Could you restate all of the records exactly, leaving out the pictures?

Records from a dataset:
══════════

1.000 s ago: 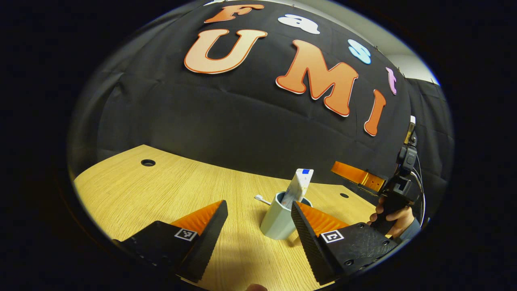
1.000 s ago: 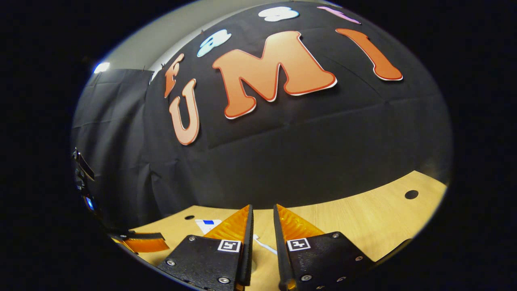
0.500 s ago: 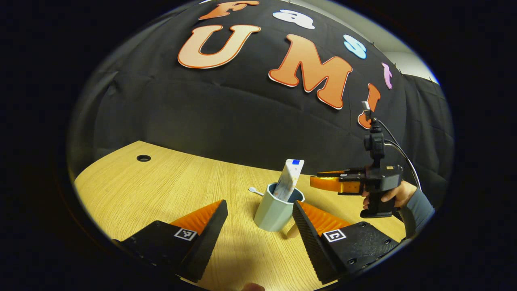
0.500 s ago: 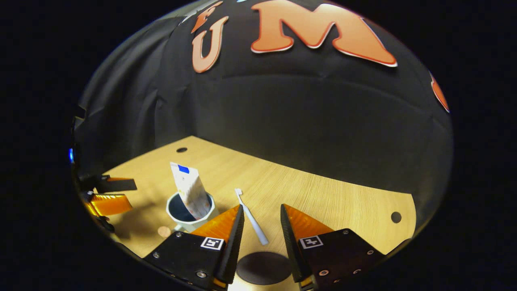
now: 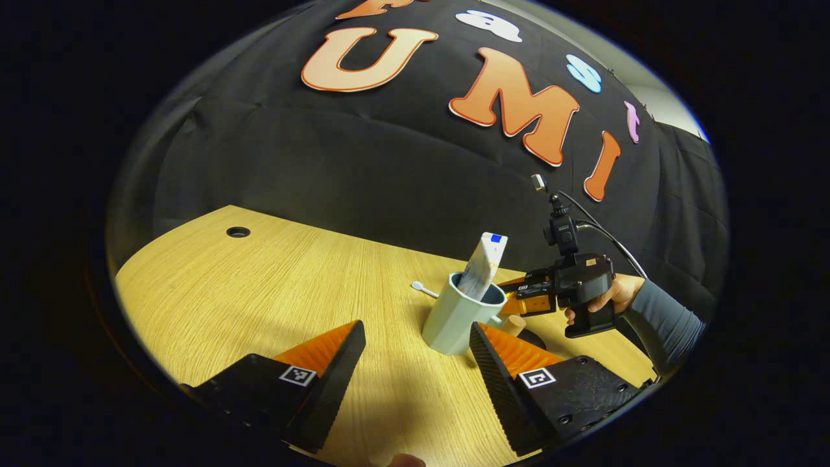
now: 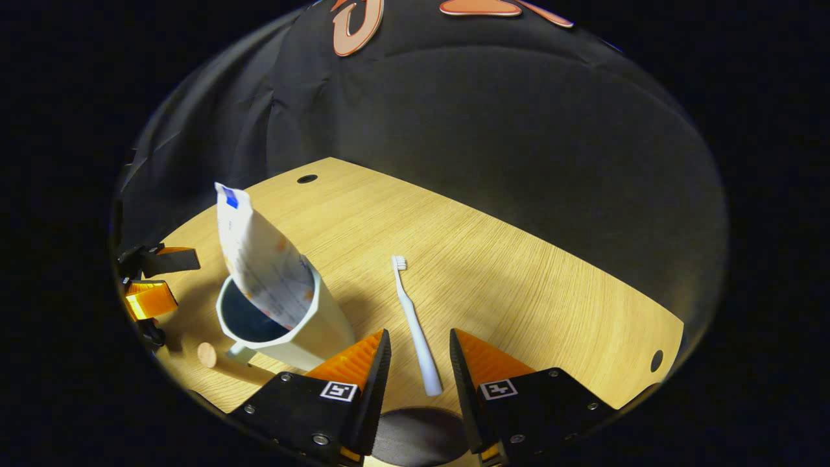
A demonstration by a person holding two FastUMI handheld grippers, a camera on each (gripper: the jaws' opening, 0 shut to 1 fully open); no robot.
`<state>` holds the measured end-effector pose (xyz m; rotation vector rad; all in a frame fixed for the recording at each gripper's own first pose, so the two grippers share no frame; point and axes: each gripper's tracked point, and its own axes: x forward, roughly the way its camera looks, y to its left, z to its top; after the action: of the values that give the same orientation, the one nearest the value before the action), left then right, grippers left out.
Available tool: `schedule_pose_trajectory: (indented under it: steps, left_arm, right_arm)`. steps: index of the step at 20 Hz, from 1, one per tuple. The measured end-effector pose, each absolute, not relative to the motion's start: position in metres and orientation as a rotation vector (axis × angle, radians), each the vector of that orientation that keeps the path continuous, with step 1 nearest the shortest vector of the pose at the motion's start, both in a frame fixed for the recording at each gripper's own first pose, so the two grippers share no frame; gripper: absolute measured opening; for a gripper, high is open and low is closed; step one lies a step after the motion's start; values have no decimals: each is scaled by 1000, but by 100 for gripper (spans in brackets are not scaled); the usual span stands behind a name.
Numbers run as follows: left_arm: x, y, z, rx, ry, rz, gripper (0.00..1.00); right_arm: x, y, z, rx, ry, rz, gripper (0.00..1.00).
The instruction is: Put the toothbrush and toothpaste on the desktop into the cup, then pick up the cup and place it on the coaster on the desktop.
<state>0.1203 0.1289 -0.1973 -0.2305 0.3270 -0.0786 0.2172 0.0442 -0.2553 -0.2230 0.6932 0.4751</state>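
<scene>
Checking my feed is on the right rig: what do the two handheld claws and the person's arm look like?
Each claw has wedge-shaped ribbed fingers on black bolted bases bearing square black-and-white tags. The right unit has a black pistol handle, a top-mounted camera and a cable. The sleeve is grey.

In the left gripper view, the left gripper (image 5: 415, 340) sits at the bottom centre with its 2 fingers spread wide and nothing between them. At the right of that view, a hand (image 5: 600, 301) on a grey sleeve (image 5: 664, 321) holds the right gripper's handle, fingers pointing toward frame left. In the right gripper view, the right gripper (image 6: 418, 347) sits at the bottom centre, fingers a narrow gap apart and pressing on nothing; the left gripper shows at the left edge.
</scene>
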Motion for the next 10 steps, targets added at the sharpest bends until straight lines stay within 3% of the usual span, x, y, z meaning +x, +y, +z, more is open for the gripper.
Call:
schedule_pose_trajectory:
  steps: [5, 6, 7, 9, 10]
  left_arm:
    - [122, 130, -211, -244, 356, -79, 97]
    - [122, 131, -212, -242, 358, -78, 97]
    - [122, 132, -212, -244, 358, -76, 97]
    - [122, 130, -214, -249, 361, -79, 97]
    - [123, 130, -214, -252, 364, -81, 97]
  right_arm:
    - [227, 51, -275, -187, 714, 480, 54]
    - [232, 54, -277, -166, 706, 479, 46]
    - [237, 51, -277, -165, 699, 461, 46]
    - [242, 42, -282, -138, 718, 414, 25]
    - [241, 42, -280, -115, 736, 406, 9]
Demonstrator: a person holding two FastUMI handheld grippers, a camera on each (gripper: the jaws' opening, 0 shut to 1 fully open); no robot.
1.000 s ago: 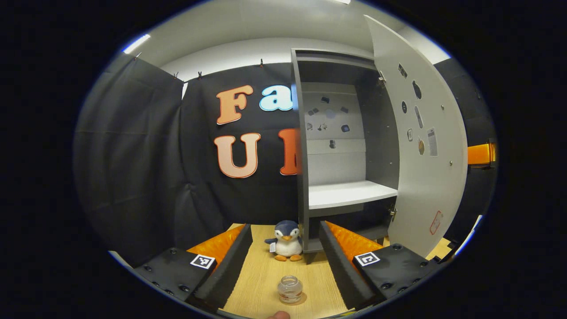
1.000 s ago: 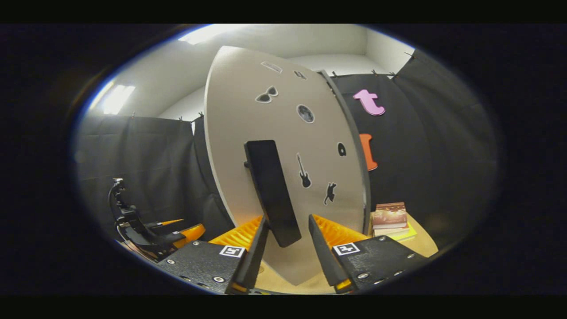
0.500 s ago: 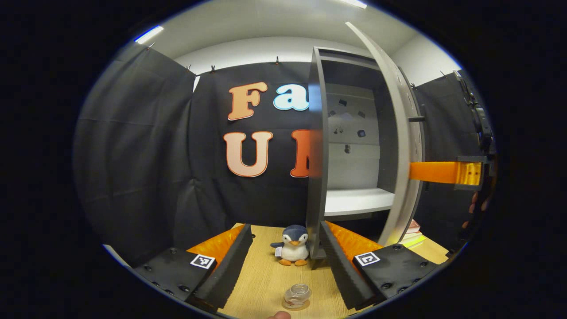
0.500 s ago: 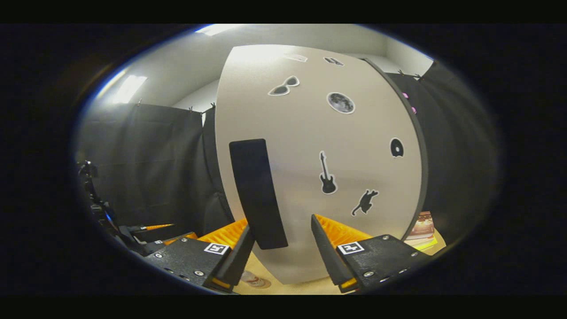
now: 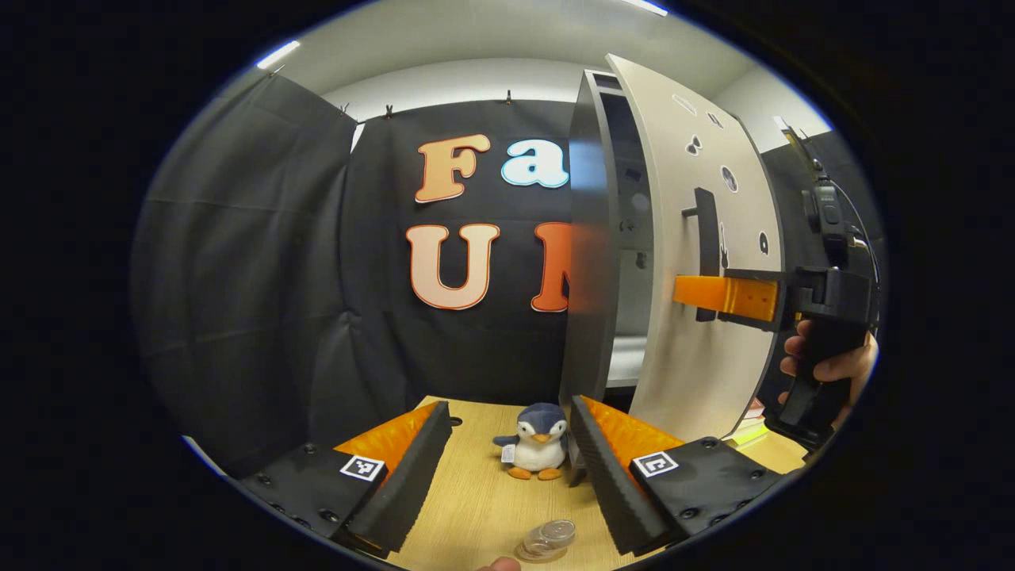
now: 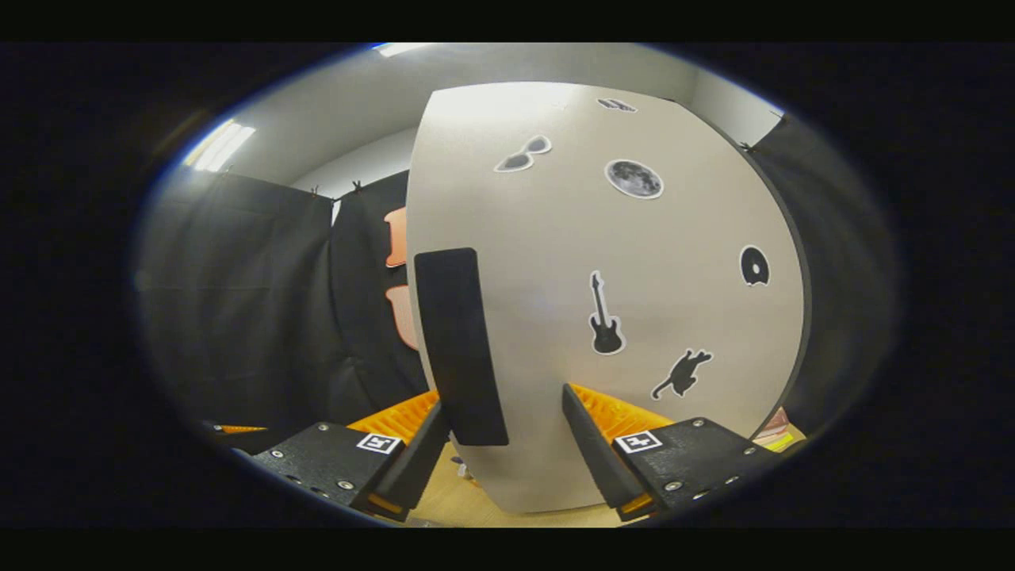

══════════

Written answer:
1.000 s ago: 
1.000 s ago: 
0.500 s ago: 
0.500 s ago: 
now: 
now: 
A demonstration by a person holding two FastUMI handheld grippers, a camera on each (gripper: the jaws' opening, 0 shut to 1 fully open); no robot.
`<state>` holds the measured end-effector pose (xyz m; rotation vector rad; all in a frame fixed for the recording at each gripper's own first pose, so the two grippers share no frame; point and axes: each gripper's tracked point, and its own axes: x forward, roughly the way its camera looks, y to its left, z to its top; after the action: of the values that give the same orientation, the one nearest the value before the action), left then right, grippers left out.
Available tool: `schedule_pose_trajectory: (indented under it: steps, left_arm, right_arm)`. steps: index of the step at 20 Hz, from 1, one per tuple. The measured end-effector pose, each absolute, not relative to the motion's start: position in metres and orientation as a rotation vector (axis × angle, radians), each the vector of that orientation that keeps the path continuous, with step 1 nearest the shortest vector of the pose at the motion's start, both in a frame fixed for the recording at each gripper's own first pose, so the two grippers share no frame; gripper: absolute measured opening; for a gripper, high is open and low is closed; step one lies a step after the motion's start; values have no decimals: each is scaled by 1000, but by 100 for gripper (spans in brackets are not scaled); the usual span stands behind a name.
Numbers run as follows: left_arm: x, y, z, rx, ry, rz, gripper (0.00..1.00); right_arm: x, y, z, rx, ry, rz, gripper (0.00..1.00).
The instruction is: Put the toothbrush and toothpaste on the desktop into the cup, then pick up the cup and place it on the coaster on the desktop.
<state>0.1203 0.1289 -0.1973 -0.2305 0.3270 -0.0786 0.2172 0.0442 -0.2553 -0.2230 0.6932 0.4751</state>
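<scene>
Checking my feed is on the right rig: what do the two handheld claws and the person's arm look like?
Each claw has wedge-shaped ribbed fingers on black bolted bases bearing square black-and-white tags. The right unit has a black pistol handle, a top-mounted camera and a cable. The sleeve is grey.

In the left gripper view, the left gripper (image 5: 415, 340) sits at the bottom centre with its 2 fingers spread wide and nothing between them. At the right of that view, a hand (image 5: 600, 301) on a grey sleeve (image 5: 664, 321) holds the right gripper's handle, fingers pointing toward frame left. In the right gripper view, the right gripper (image 6: 418, 347) sits at the bottom centre, fingers a narrow gap apart and pressing on nothing; the left gripper shows at the left edge.
</scene>
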Motion for the next 10 steps, targets added at the sharpest bends until straight lines stay within 3% of the usual span, x, y, z meaning +x, +y, +z, more is open for the gripper.
Call:
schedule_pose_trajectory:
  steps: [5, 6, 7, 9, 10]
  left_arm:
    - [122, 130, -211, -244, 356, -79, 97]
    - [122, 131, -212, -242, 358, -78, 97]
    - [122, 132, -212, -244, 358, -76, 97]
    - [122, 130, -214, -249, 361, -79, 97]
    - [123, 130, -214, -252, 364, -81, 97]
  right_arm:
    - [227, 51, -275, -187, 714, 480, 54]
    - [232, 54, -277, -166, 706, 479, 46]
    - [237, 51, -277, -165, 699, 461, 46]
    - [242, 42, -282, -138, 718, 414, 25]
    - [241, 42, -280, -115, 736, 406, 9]
Demonstrator: a person holding two FastUMI handheld grippers, a camera on each (gripper: the jaws' opening, 0 shut to 1 fully open); no robot.
1.000 s ago: 
1.000 s ago: 
0.500 s ago: 
0.500 s ago: 
now: 
now: 

The exercise is complete with this answer.